7º International Meeting of
Experimental, Sound & Visual Poetry
Edgardo Antonio Vigo: The prestige of the doubt
By María José Herrera (Argentina)
Edgardo Antonio Vigo was a rare, unconventional artist, and this is clear in his work and in the different projects he undertook. He lived in La Plata –a city that is further away from Buenos Aires than it might seem- a city with an intense life of its own that takes great pride in its cultural independence from the Capital of Buenos Aires. From and based in La Plata, this city was the setting that Vigo truly related to. At the beginning of his career, he actively participated in the institutional framework offered by this environment: salons (competitive shows) and prizes. But he was always a free spirit. Though he certainly could have formed part of different cooperative undertakings, it is hardly likely that he would have coincided with the perspective of the majority. That is what made him an artist. Aware of the difference between mass and communal, Vigo worked intensely to disseminate that different form of perception that comes along with the everyday implementation of creativity. He believed that creativity was gift that everyone had, but that not everyone practiced, and he committed himself to act as a medium for those who might comprehend this point of view. An endeavor on a very human scale.

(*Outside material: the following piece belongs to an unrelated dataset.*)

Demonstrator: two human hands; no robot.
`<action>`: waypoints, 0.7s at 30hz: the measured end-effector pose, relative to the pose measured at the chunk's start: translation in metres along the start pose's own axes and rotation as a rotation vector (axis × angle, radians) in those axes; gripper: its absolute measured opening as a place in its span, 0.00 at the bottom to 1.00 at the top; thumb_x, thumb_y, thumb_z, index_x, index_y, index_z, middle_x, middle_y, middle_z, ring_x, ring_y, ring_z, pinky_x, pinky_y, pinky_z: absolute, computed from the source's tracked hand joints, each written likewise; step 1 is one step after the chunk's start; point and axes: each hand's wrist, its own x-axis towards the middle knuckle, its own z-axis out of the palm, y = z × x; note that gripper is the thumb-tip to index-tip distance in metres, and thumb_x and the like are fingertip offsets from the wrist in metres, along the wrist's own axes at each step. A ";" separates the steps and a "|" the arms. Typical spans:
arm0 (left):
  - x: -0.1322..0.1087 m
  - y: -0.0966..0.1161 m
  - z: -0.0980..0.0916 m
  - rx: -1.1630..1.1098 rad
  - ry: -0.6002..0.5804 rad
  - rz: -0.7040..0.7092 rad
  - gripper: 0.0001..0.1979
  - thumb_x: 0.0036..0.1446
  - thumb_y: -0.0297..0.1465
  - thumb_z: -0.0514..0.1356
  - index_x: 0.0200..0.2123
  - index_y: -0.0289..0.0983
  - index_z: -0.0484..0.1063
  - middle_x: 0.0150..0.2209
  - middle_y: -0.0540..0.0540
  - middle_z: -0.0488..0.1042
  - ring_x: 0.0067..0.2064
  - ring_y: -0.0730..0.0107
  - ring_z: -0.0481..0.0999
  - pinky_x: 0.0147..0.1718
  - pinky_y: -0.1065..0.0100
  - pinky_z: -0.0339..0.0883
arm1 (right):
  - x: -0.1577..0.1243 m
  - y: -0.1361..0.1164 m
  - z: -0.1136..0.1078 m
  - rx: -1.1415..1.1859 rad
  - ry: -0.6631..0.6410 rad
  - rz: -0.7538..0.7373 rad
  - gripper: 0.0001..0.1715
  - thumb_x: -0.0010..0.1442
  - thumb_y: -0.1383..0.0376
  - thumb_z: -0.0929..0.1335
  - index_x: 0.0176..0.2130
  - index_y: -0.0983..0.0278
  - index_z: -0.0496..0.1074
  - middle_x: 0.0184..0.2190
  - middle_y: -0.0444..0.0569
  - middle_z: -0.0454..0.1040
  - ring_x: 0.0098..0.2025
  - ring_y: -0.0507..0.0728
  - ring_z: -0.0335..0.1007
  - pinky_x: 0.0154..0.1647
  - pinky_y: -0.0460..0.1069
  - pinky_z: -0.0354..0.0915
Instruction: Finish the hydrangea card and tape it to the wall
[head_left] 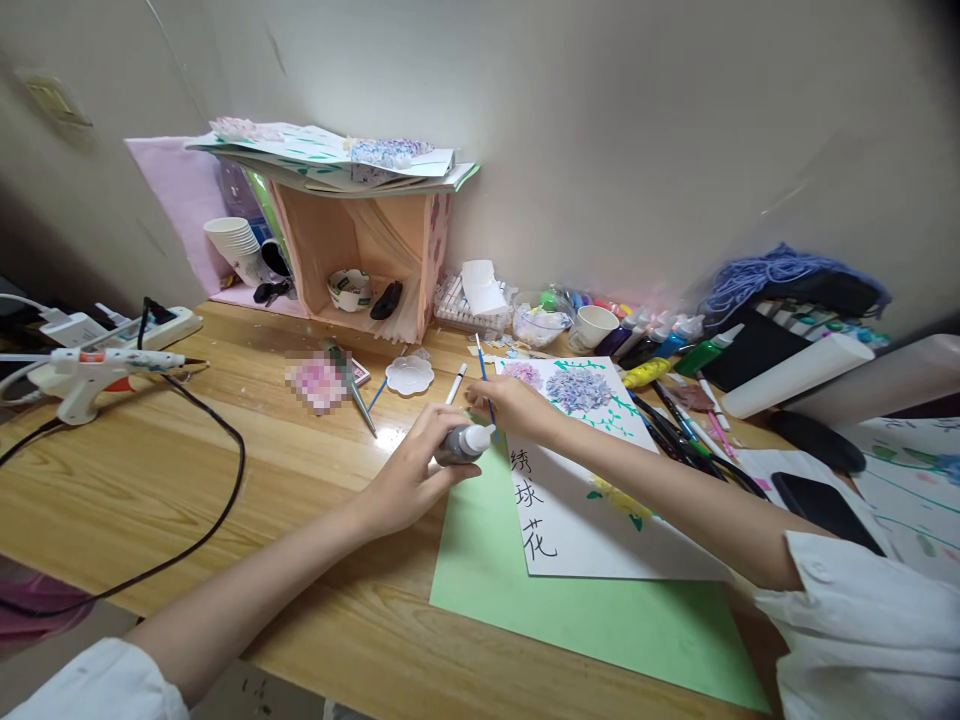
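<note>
My left hand (416, 465) is closed round a small grey squeeze bottle (453, 447), its white nozzle pointing right. Just beside the nozzle, my right hand (511, 405) pinches a paintbrush (482, 362) with a blue handle, held nearly upright. Below my right arm lies a white sheet (577, 540) with pink, purple and yellow flower clusters, green leaves and black written characters. That sheet rests on a larger light green sheet (480, 580). A white flower-shaped palette (409, 376) sits on the table behind my left hand, with a white pen (456, 384) near it.
A glue gun (105, 375) and its black cable (238, 470) lie at the left. An open peach-coloured box (315, 240) stands at the back, with papers on top. Paint bottles (705, 352), a paper cup (594, 328), pens and a black phone (825, 510) crowd the right side.
</note>
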 end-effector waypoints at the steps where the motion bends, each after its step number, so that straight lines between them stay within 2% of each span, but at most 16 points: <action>1: 0.000 0.000 0.000 -0.041 0.018 -0.038 0.11 0.57 0.32 0.58 0.44 0.41 0.66 0.45 0.45 0.65 0.49 0.61 0.65 0.50 0.58 0.60 | -0.004 -0.005 -0.004 0.022 0.041 0.009 0.07 0.56 0.71 0.65 0.35 0.64 0.72 0.34 0.51 0.77 0.38 0.57 0.72 0.39 0.51 0.66; 4: 0.002 -0.002 0.001 -0.231 0.067 -0.129 0.12 0.56 0.36 0.59 0.44 0.43 0.69 0.43 0.45 0.65 0.49 0.60 0.65 0.51 0.54 0.60 | -0.025 -0.029 -0.020 0.261 0.173 0.071 0.09 0.60 0.67 0.64 0.41 0.62 0.71 0.41 0.51 0.76 0.42 0.56 0.73 0.45 0.54 0.67; 6: 0.004 -0.004 0.003 -0.385 0.084 -0.136 0.12 0.56 0.36 0.60 0.45 0.43 0.70 0.42 0.46 0.66 0.48 0.60 0.67 0.50 0.55 0.60 | -0.042 -0.048 -0.027 0.539 0.144 0.084 0.12 0.59 0.63 0.66 0.45 0.61 0.69 0.43 0.50 0.75 0.43 0.56 0.73 0.46 0.53 0.69; 7: 0.005 -0.004 0.005 -0.439 0.090 -0.128 0.13 0.55 0.36 0.60 0.44 0.43 0.71 0.42 0.46 0.66 0.48 0.61 0.67 0.50 0.56 0.60 | -0.049 -0.056 -0.027 0.658 0.113 0.070 0.17 0.56 0.62 0.69 0.47 0.60 0.68 0.45 0.50 0.75 0.45 0.56 0.73 0.47 0.53 0.69; 9: 0.007 -0.001 0.009 -0.468 0.093 -0.100 0.13 0.53 0.35 0.62 0.43 0.42 0.72 0.41 0.46 0.66 0.47 0.61 0.67 0.50 0.58 0.60 | -0.061 -0.069 -0.024 0.802 0.116 0.061 0.26 0.52 0.62 0.72 0.50 0.59 0.66 0.47 0.50 0.73 0.48 0.57 0.72 0.50 0.54 0.69; 10: 0.007 0.002 0.013 -0.448 0.099 -0.085 0.13 0.52 0.35 0.63 0.42 0.42 0.72 0.40 0.46 0.66 0.47 0.61 0.67 0.49 0.58 0.60 | -0.065 -0.074 -0.022 0.824 0.152 0.076 0.27 0.50 0.63 0.73 0.49 0.59 0.66 0.47 0.50 0.73 0.48 0.57 0.71 0.51 0.54 0.68; 14: 0.007 0.019 0.028 -0.298 0.127 -0.051 0.10 0.53 0.35 0.63 0.40 0.41 0.72 0.38 0.47 0.64 0.43 0.64 0.67 0.45 0.62 0.63 | -0.076 -0.078 -0.014 0.778 0.309 0.183 0.20 0.51 0.64 0.73 0.44 0.60 0.68 0.44 0.50 0.74 0.46 0.58 0.72 0.51 0.56 0.68; 16: 0.011 0.021 0.029 -0.214 0.116 -0.011 0.14 0.53 0.36 0.62 0.44 0.41 0.70 0.40 0.47 0.64 0.43 0.65 0.68 0.43 0.63 0.64 | -0.082 -0.076 -0.016 0.767 0.342 0.208 0.19 0.50 0.63 0.73 0.42 0.61 0.68 0.42 0.50 0.74 0.45 0.58 0.73 0.50 0.56 0.69; 19: 0.028 0.003 0.014 0.075 0.171 0.037 0.27 0.51 0.39 0.64 0.52 0.40 0.61 0.47 0.43 0.63 0.47 0.62 0.67 0.46 0.61 0.64 | -0.096 -0.071 -0.026 0.754 0.410 0.244 0.19 0.50 0.63 0.73 0.41 0.60 0.67 0.42 0.49 0.74 0.44 0.58 0.73 0.50 0.55 0.69; 21: 0.043 -0.019 -0.006 0.453 0.281 -0.047 0.29 0.52 0.41 0.62 0.54 0.35 0.59 0.52 0.37 0.60 0.53 0.56 0.63 0.51 0.57 0.60 | -0.108 -0.068 -0.036 0.735 0.465 0.271 0.18 0.50 0.62 0.73 0.41 0.60 0.67 0.41 0.48 0.74 0.44 0.57 0.73 0.51 0.55 0.69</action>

Vigo saw art as the ability to shake up our own experience of the world. As a result, it was clear to him that the ideas and objects that emerged from this practice could not be the same as those destined to fill galleries and museums. Or at least not in a permanent form. His rejection of all things institutional is a rejection of the alienation that coverts the extraordinary into commonplace, or, inversely, the canonical into something distinct. The antidote to this constant search for the center to which institutions aspire is to reserve a prestigious position for doubt. That inexorable doubt that appears before every decision that we make and that is rapidly extinguished by what reason dictates should be.
His vitalist attitude left its mark in his work. Paradoxically, his disdain for noble materials was as heartfelt as the meticulous craftsmanship he applied to simple materials. Vigo was obsessed by the possibility that his works could be touched, and all throughout his career he proposed different options to encourage this. From arte manipulable (art that can be manipulated) to his Concrete compositions, to the “Hacia un arte tocable” (Towards a Touchable Art), manifesto from 1968/9, the artist’s work was impregnated with a set of rules that was diametrically opposed to the habitual treatment of objects found in museums, and he made participation the aim of the aesthetic experience.
In this manner, he professed:
“an art with errors that produces a distancing from exquisiteness. Taking full advantage of what an aesthetics of “amazement” has to offer, through “incidents” –the primary act of creation- in order to be turned into –in a popular form already- enveloping movements –or in individual form- a congruence of purpose-, in attitude. An expansive art, with catchy humor, that facilitates the spectator’s –active- participation, via absurdity. An art that signals in such a way that the everyday escapes from the sole possibility of being functional. No more contemplation, but activity. No more exhibition, but presentation. Where stable, fixed inert matter takes on the movement and change necessary in order to constantly modify the image. In short: contradictory art.”